I feel like, because her doctors missed this for the first two years of her life, I was able to cheat that sense of loss or anguish that a lot of parents feel when their newborn is diagnosed with something like this. Obviously, I didn't want to believe she had it, even with so much of the evidence pointing out that my intuition was right. But I was able to deny the diagnosis without denying my child. At the time I started reading up on 5p-, it wasn't inextricably tied to my daughter. It was some syndrome I'd found online. I could read the symptoms without seeing Olivia.

By the time we did get the diagnosis, Olivia was Olivia. I didn't have to worry about the unknown because she'd already proven a lot of the 'facts' wrong.

I don't know. Why am I even pondering this? I feel like I cheated. Like I didn't have to mourne the loss of my ideal. By the time Olivia was two years old and we got her diagnosis, SHE was my ideal.

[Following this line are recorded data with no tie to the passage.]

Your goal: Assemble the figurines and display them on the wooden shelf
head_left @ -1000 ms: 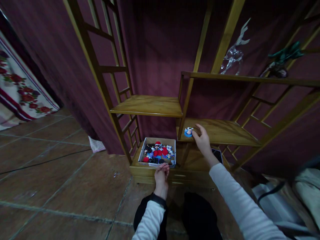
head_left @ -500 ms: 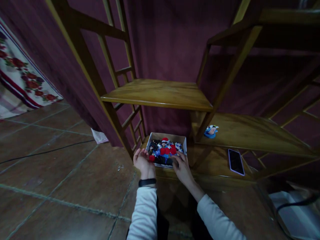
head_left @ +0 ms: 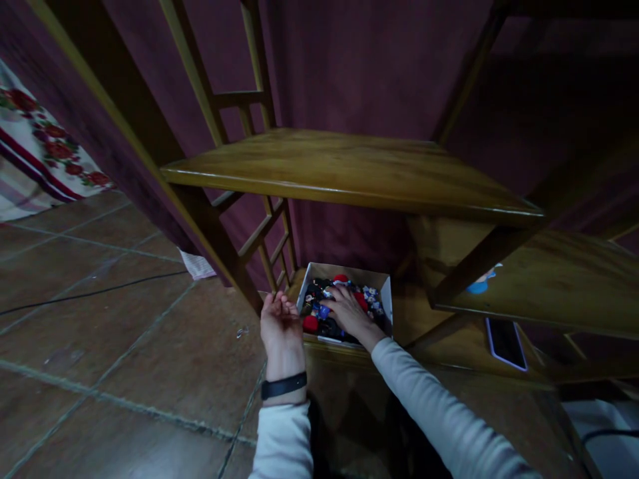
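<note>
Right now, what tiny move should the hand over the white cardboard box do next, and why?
Perhaps the bare right hand should gently pinch one of the small red, black and blue toys crowding the box: that hand's fingers look spread over them.

Small red, black, blue and white figurines (head_left: 329, 327) lie jumbled inside an open, pale-walled box (head_left: 367, 278) on the low shelf (head_left: 412, 310).
</note>
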Available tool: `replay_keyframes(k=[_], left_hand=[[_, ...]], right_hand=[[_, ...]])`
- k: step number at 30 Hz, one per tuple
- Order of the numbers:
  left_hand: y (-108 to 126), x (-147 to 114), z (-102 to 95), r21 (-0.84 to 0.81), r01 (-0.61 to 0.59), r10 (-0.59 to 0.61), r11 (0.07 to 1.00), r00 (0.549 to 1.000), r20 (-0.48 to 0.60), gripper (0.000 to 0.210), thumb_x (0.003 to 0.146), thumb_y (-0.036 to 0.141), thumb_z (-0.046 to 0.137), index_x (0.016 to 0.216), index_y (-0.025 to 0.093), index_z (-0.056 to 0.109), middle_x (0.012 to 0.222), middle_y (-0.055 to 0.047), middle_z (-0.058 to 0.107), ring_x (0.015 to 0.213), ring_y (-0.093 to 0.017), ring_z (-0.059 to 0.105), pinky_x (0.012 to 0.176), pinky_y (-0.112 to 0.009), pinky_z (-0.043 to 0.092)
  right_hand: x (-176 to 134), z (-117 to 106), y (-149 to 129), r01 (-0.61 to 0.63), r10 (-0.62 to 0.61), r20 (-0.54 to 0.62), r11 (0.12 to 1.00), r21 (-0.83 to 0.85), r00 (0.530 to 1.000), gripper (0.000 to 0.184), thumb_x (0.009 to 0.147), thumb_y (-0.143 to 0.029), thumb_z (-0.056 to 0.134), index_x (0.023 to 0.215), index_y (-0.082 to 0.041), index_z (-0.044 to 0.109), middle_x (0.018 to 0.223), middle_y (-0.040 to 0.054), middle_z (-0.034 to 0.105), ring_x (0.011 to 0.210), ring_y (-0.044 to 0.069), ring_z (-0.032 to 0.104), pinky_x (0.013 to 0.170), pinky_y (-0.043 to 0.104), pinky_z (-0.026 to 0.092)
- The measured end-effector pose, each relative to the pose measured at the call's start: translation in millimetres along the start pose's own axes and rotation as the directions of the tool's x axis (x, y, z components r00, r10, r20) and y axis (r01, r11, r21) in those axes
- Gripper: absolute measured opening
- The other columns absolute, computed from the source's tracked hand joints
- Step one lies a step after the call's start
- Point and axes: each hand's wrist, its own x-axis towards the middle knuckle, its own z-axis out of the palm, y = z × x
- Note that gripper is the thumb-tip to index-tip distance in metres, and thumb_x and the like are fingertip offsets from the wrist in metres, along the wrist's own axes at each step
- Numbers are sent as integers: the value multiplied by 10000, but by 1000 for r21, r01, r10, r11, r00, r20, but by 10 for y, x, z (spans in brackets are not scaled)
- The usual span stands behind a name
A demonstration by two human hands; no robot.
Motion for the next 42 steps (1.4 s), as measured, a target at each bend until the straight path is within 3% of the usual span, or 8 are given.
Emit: replay_keyframes(k=[7, 11, 16, 20, 27, 30, 37, 42], left_hand=[[65, 25, 18, -23, 89, -88, 996, 996, 8, 246, 776, -31, 389, 842, 180, 498, 719, 16, 569, 555, -38, 546, 510, -131, 428], [83, 47, 41, -37, 166, -165, 985, 986, 26, 244, 773, -39, 389, 819, 158, 526, 693, 4, 568, 557, -44, 551, 506, -134, 437], [-43, 98, 64, 65, 217, -220, 974, 975, 42, 217, 743, -28, 428, 802, 147, 541, 709, -17, 589, 536, -51, 553, 481, -137, 437], [-197, 128, 60, 169, 184, -196, 968, 979, 55, 185, 738, -1, 443, 788, 145, 545, 681, -15, 589, 520, -55, 555, 466, -132, 431], [-306, 176, 0, 371, -40, 13, 928, 997, 75, 143, 715, 17, 501, 781, 118, 577, 636, -15, 601, 484, -53, 552, 465, -127, 414], [-296, 176, 0, 374, -102, 78, 922, 994, 78, 141, 712, 18, 505, 782, 118, 577, 641, -11, 601, 483, -51, 551, 467, -129, 412], [-112, 145, 64, 184, 220, -235, 958, 970, 66, 191, 757, -9, 439, 807, 140, 547, 694, -18, 593, 554, -60, 574, 494, -143, 445], [29, 135, 62, 102, 229, -240, 968, 965, 106, 198, 779, 7, 441, 845, 145, 567, 731, -24, 594, 583, -61, 582, 512, -151, 462]], right_hand=[[50, 29, 49, 102, -103, 10, 993, 59, 995, 291, 787, -134, 552, 1070, -203, 555, 1190, 76, 548, 1255, 206, 350, 1071, 427, 191], [-98, -100, 85, -107, 142, -123, 961, 255, 982, 263, 783, -203, 565, 1044, -233, 543, 1086, 44, 608, 1102, 195, 505, 1011, 411, 303], [-580, -324, 139, -292, 528, -162, 670, 683, 833, 284, 780, -368, 544, 1031, -237, 557, 1004, 23, 645, 906, 185, 599, 812, 337, 467], [-940, -406, 106, -286, 627, -84, 465, 838, 775, 373, 767, -418, 542, 1066, -198, 578, 963, 45, 659, 830, 187, 617, 732, 315, 497], [-1034, -368, 237, -404, 512, -73, 751, 523, 856, 325, 766, -248, 544, 1087, -299, 568, 937, -2, 665, 791, 168, 628, 729, 299, 488], [-981, -285, 318, -386, 422, -12, 839, 384, 906, 346, 758, -167, 532, 1079, -285, 585, 1029, 23, 639, 910, 178, 613, 817, 306, 466], [-856, -243, 346, -284, 293, 4, 924, 257, 956, 370, 797, -129, 464, 1135, -224, 580, 1203, 56, 543, 1116, 178, 496, 982, 339, 369], [-429, -305, 287, -168, 182, -74, 971, 170, 980, 333, 815, -181, 484, 1122, -262, 583, 1237, 28, 516, 1197, 192, 396, 1029, 373, 298]])
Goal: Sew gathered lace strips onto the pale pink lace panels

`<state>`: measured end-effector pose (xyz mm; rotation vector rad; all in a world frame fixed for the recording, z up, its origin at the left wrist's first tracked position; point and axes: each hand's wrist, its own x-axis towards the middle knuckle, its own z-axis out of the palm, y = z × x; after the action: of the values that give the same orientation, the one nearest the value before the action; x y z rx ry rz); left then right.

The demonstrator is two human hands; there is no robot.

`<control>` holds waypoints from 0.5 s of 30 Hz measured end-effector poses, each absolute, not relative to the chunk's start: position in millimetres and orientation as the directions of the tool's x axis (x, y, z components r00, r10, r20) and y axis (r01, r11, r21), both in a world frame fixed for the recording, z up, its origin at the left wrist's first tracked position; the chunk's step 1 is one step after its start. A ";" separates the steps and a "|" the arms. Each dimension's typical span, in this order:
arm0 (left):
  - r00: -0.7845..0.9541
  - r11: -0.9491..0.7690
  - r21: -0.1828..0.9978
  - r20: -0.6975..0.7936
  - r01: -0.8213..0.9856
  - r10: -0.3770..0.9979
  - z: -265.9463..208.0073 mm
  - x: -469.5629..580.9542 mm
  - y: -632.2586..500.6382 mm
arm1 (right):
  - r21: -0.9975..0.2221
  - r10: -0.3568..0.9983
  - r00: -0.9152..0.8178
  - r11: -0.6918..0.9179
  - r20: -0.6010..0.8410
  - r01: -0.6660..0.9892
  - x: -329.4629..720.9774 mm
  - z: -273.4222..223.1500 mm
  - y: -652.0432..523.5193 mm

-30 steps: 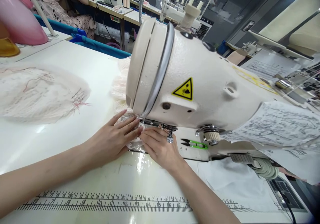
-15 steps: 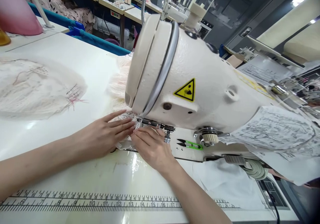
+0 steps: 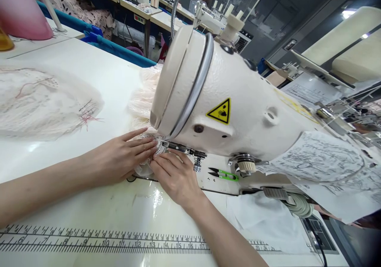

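A pale pink lace fabric [image 3: 143,105] lies gathered under and behind the head of a white sewing machine [image 3: 247,96]. My left hand [image 3: 129,156] rests flat on its near part, fingers stretched toward the presser foot [image 3: 163,145]. Just right of it, my right hand [image 3: 175,175] has its fingers bent together at the fabric's near edge, in front of the foot. The fingertips of both hands almost meet. Fabric beneath the hands is mostly covered, and the needle point cannot be made out.
Green thread snips [image 3: 224,174] lie on the machine bed. A sheer pale fabric piece [image 3: 44,104] with loose red threads is at left. A printed ruler [image 3: 119,241] runs along the front edge. White cloth [image 3: 268,215] lies at right, below a patterned cloth [image 3: 321,160] on the machine.
Both hands have shifted slightly left and nearer with the fabric edge. The view has tilted a little, moving the machine in the picture.
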<state>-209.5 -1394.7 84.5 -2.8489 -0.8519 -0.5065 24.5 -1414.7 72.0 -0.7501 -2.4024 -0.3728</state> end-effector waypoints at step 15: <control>0.721 -0.754 -0.055 0.344 0.655 0.602 82.8 -198.5 -1409.6 | 0.066 0.463 -0.623 0.767 0.630 0.638 28.7 69.5 -1417.2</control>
<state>-198.5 -1409.6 82.8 -2.7519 -1.0137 -0.4600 28.7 -1417.2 69.5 -0.8197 -2.3554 -0.3791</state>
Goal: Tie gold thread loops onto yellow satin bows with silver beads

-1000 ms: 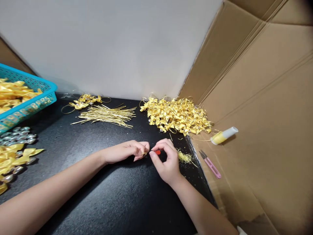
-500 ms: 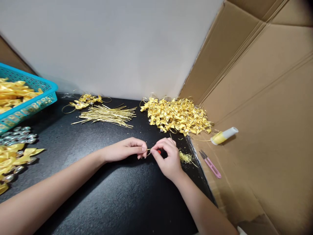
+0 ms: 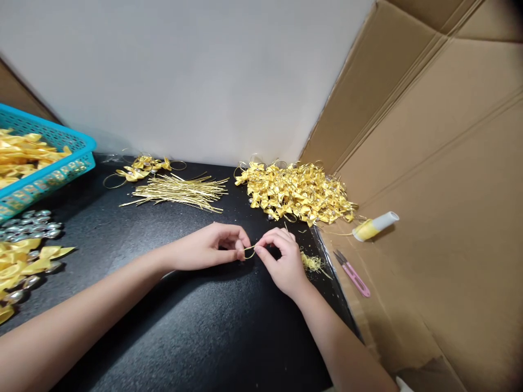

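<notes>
Between my two hands a thin gold cord (image 3: 250,249) is bent into a small loop above the black table. My left hand (image 3: 218,246) pinches one side of it between thumb and fingers. My right hand (image 3: 281,258) holds the other side at its thumb and fingertips; a cord end sticks up behind its knuckles. Just beyond my hands lies a bundle of straight gold cords (image 3: 180,193). Farther right is a heap of yellow bows with gold loops (image 3: 294,190). Yellow thread scraps (image 3: 311,263) lie beside my right hand.
A blue basket (image 3: 87,144) of yellow bows stands at the left, with silver beads (image 3: 36,226) and beaded bows (image 3: 24,258) before it. A few looped bows (image 3: 143,167) lie at the back. On cardboard at the right are a thread spool (image 3: 373,227) and pink thread snips (image 3: 354,276).
My left hand's fingers have loosened from a closer grip, and the cord loop between the hands shows more. My right hand has shifted slightly to the right.
</notes>
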Demonstrator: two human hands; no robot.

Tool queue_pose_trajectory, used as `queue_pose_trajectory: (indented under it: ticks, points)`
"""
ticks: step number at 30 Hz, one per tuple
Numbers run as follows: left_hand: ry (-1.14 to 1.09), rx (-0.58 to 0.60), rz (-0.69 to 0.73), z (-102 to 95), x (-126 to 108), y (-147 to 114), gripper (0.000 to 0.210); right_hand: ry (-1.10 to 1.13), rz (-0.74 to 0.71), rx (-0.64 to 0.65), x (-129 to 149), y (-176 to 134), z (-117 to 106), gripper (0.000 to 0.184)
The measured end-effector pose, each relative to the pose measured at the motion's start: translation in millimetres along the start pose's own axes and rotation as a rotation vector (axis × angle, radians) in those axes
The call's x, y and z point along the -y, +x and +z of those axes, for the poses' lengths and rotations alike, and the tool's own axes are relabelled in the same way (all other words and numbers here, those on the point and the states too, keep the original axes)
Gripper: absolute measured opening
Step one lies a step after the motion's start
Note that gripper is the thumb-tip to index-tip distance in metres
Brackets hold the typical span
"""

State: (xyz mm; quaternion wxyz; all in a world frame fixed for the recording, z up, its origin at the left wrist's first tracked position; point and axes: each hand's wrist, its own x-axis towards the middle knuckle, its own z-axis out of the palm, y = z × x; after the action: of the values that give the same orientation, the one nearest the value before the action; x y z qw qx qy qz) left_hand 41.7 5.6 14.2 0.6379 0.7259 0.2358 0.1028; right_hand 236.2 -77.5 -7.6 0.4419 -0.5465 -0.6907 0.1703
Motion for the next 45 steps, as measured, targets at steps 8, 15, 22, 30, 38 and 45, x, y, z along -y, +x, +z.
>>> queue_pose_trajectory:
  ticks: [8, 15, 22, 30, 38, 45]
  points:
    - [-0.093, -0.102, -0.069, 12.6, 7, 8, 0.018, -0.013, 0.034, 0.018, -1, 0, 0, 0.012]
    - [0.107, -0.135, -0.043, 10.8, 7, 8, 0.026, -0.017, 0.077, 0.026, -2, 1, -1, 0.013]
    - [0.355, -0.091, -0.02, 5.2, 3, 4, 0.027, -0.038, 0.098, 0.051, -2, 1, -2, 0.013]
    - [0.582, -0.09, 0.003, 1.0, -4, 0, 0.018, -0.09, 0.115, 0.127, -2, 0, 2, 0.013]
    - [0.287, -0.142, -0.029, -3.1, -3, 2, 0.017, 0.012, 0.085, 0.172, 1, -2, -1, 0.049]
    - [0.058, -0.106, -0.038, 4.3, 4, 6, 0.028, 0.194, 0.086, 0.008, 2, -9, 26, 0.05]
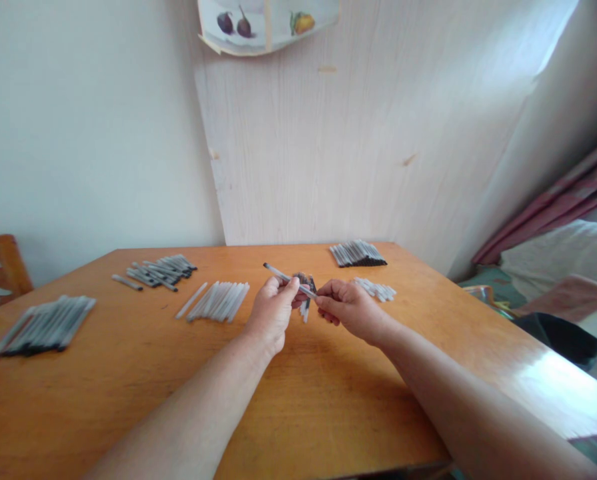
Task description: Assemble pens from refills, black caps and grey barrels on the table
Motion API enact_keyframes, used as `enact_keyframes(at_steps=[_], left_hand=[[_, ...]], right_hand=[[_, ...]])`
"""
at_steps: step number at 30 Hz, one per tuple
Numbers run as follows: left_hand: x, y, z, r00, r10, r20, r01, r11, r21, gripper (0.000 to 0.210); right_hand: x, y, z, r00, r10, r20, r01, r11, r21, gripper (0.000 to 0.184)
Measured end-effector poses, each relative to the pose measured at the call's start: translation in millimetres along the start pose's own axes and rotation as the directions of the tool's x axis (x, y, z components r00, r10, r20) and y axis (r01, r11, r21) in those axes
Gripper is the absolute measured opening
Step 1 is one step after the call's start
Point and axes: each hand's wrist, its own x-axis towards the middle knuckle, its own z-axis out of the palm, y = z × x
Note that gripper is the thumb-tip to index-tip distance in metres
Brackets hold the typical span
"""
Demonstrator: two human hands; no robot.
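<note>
My left hand [274,308] is closed around a slim pen [278,272] with a clear barrel and a dark far end, held tilted above the table. With thumb and fingers pinched, my right hand [347,305] meets the pen's near end; any small part inside that pinch is hidden. Behind and under the hands lies a small bunch of dark-and-clear pen parts [305,308], partly covered by my fingers. Just left of my left hand is a row of white translucent tubes [219,301]. Small clear caps [377,289] are heaped beyond my right hand.
On the wooden table [298,413], a loose pile of black-ended pens [161,272] lies at back left, a neat row of pens [45,325] at far left, and another stack [358,253] at back right. A wooden chair [8,267] stands left, a black container [558,339] right.
</note>
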Motion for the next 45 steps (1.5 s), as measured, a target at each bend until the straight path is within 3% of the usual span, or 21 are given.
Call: enact_keyframes(at_steps=[21,28,33,41,45], left_hand=[[0.6,-2.3,1.7,1.0,-0.024,-0.015,0.023,0.999,-0.023,0.026],[-0.5,0.0,1.1,0.998,0.057,-0.031,-0.054,0.996,0.071,0.019],[5.3,-3.3,-6.1,0.989,0.147,0.014,-0.147,0.975,0.169,0.02],[16.4,-16.5,-20.1,0.945,0.272,0.182,-0.327,0.817,0.475,0.016],[17.8,-19.9,-22.2,0.923,0.262,0.281,-0.384,0.617,0.687,0.014]], right_hand=[[1.7,3.9,5.8,0.999,-0.013,-0.034,0.013,1.0,0.019,0.021],[5.6,10.9,7.8,1.0,-0.017,0.021,0.017,1.0,-0.009,0.02],[8.1,17.4,1.4,0.999,-0.036,-0.02,0.032,0.984,-0.176,0.027],[12.4,18.0,-8.0,0.954,-0.111,-0.277,0.053,0.977,-0.209,0.022],[12.3,16.6,-10.8,0.942,-0.084,-0.324,0.042,0.99,-0.133,0.023]])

I knew without a shadow of a doubt that she was amazing, just because she's Olivia. The diagnosis didn't make her any less amazing. It didn't diminish my love for her or my dreams for her future. It was just the results of a test, a label, if you will.

Have I sometimes wondered how O's diagnosis might affect her later in life? Of course. How could I not?

Have I also worried about how it might affect Alyssa? Definitely.

But I watch them together and I know that they'll always be there for each other, supporting each other, driving each other nuts. And Alyssa will always be the big sister. I pray that her sister won't need constant care even as an adult, but if she does? Well, obviously, I'm going to live forever and provide that care.

Okay, kidding aside, all siblings affect each others' lives. They just do. Chromosomes might make some siblings a little more needy than others, but...they don't affect the love.

In the end, it's the love that matters the most. To all of us.